:: Task directions ::
Reproduce only this stretch of the listing below: from the line with "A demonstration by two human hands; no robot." through the line with "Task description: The", exactly as written, with pictures excluded.

:: Data for this exercise ::
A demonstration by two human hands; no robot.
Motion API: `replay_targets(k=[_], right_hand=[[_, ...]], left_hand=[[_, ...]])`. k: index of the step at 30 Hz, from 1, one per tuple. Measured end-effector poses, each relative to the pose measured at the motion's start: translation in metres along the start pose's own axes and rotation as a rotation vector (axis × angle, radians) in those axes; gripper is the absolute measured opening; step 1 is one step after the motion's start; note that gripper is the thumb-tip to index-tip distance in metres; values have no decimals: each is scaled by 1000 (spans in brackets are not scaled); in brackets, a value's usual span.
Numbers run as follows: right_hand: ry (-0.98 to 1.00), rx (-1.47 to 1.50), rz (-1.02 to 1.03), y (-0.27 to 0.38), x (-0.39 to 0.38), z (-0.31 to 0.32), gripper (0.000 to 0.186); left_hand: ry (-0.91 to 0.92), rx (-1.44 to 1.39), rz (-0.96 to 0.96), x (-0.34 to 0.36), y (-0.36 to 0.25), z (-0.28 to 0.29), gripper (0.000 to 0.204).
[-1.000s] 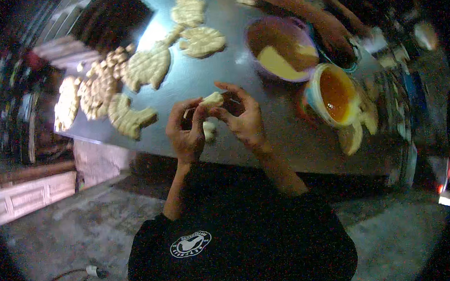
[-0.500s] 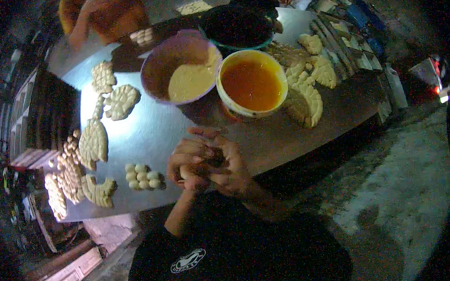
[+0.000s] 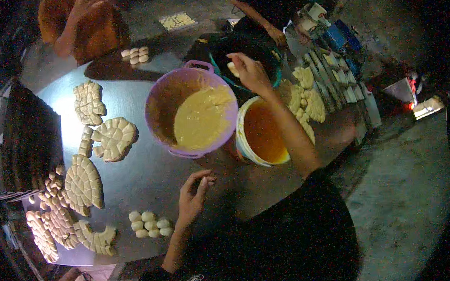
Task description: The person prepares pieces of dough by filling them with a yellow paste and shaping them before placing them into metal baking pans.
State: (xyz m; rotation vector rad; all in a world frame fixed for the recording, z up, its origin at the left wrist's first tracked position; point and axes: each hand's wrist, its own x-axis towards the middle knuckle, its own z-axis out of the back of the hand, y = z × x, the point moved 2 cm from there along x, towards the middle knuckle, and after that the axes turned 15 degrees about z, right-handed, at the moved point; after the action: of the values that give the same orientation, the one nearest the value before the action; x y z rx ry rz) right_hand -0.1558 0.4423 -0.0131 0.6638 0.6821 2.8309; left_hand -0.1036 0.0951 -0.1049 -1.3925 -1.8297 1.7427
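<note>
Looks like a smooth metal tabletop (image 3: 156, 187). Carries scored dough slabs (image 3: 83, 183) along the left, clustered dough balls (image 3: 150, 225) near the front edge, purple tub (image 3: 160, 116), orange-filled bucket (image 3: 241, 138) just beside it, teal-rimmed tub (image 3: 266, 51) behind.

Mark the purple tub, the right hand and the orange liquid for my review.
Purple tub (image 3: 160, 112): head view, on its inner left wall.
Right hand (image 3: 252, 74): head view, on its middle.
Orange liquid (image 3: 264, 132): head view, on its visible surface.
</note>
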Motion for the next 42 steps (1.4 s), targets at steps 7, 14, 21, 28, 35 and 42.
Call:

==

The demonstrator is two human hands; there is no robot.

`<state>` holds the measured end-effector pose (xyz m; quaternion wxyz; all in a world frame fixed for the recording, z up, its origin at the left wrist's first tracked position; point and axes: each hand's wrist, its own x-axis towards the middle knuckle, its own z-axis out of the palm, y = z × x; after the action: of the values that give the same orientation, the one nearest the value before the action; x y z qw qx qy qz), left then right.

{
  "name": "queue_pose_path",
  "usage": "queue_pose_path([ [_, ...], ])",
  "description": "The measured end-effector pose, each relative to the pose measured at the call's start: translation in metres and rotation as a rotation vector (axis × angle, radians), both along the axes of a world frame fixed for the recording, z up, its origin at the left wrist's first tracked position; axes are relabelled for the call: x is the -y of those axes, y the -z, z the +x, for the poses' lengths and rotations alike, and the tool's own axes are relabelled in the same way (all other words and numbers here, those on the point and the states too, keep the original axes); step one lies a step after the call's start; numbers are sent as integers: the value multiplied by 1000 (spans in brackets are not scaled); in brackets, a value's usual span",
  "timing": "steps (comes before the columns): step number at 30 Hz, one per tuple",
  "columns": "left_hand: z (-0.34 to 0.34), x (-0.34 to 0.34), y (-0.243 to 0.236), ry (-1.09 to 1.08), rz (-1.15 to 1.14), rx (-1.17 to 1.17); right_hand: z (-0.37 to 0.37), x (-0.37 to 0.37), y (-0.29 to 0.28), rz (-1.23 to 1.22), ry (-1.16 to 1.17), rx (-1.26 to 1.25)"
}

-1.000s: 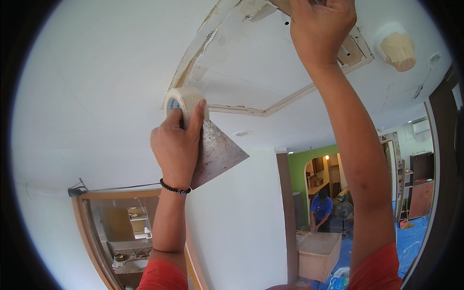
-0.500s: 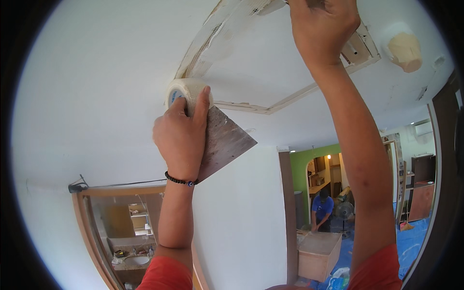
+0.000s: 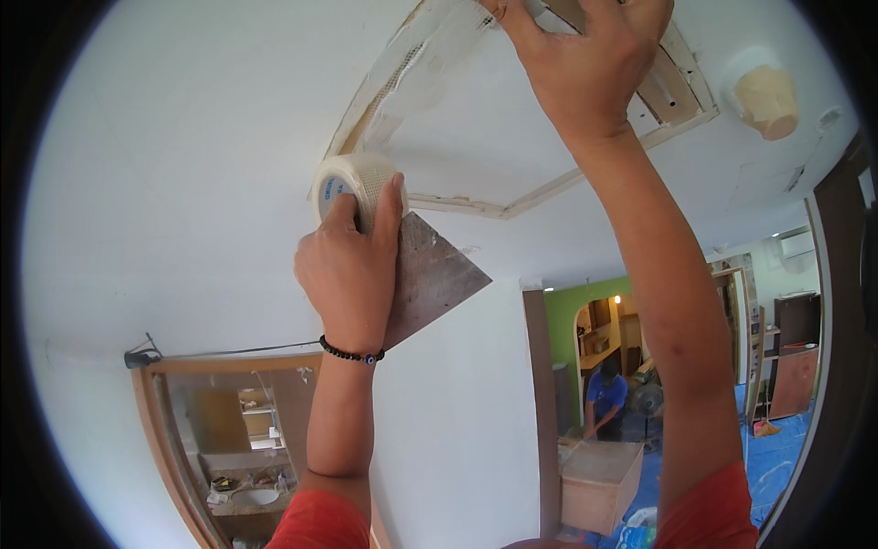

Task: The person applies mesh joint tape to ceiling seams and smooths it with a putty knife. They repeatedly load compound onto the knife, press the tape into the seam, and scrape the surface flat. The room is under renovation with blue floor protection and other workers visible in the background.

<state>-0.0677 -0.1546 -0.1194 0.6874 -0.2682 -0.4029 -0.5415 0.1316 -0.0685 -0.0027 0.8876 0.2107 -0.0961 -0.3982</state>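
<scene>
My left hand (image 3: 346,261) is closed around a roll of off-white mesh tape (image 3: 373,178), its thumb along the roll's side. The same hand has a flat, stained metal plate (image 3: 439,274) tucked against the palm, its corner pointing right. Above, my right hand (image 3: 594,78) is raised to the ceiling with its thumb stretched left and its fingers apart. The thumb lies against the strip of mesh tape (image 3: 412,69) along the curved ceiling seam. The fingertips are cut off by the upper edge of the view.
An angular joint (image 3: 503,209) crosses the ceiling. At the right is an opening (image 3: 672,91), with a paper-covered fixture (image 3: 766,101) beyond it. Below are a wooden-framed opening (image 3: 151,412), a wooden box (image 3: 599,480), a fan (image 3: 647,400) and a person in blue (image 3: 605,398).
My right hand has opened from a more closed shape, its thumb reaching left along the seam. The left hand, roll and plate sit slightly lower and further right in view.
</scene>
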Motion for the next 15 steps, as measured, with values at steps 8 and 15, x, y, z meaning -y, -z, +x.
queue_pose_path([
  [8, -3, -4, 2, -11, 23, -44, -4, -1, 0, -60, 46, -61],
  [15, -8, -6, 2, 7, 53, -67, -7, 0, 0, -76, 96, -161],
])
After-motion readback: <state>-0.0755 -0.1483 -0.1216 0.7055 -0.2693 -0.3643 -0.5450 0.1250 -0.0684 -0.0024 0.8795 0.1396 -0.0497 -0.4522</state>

:: Reply to the task ::
A demonstration by two human hands; no robot.
Motion API: `replay_targets(k=[_], right_hand=[[_, ...]], left_hand=[[_, ...]])`. k: index of the step at 30 Hz, from 1, one per tuple. Measured end-effector poses, each relative to the pose measured at the motion's start: translation in metres along the start pose's own axes and rotation as a rotation vector (axis × angle, radians) in those axes; gripper is the absolute measured opening; step 1 is one step after the motion's start; note that gripper is the thumb-tip to index-tip distance in metres; values have no decimals: each is scaled by 1000 (spans in brackets are not scaled); in brackets, a value's usual span.
Numbers run as follows: right_hand: ry (-0.98 to 1.00), rx (-1.47 to 1.50), rz (-1.02 to 1.03), y (-0.27 to 0.38), x (-0.39 to 0.38), z (-0.31 to 0.32), gripper (0.000 to 0.186); left_hand: ry (-0.91 to 0.92), rx (-1.44 to 1.39), rz (-0.96 to 0.96), x (-0.34 to 0.36), y (-0.36 to 0.25), z (-0.28 to 0.29), gripper (0.000 to 0.204).
[-1.000s] 
[-0.500s] 
[+0.000s] 
Task description: The person prepares pieces of dough by filling them with a yellow paste and shaping them before placing them into metal baking pans.

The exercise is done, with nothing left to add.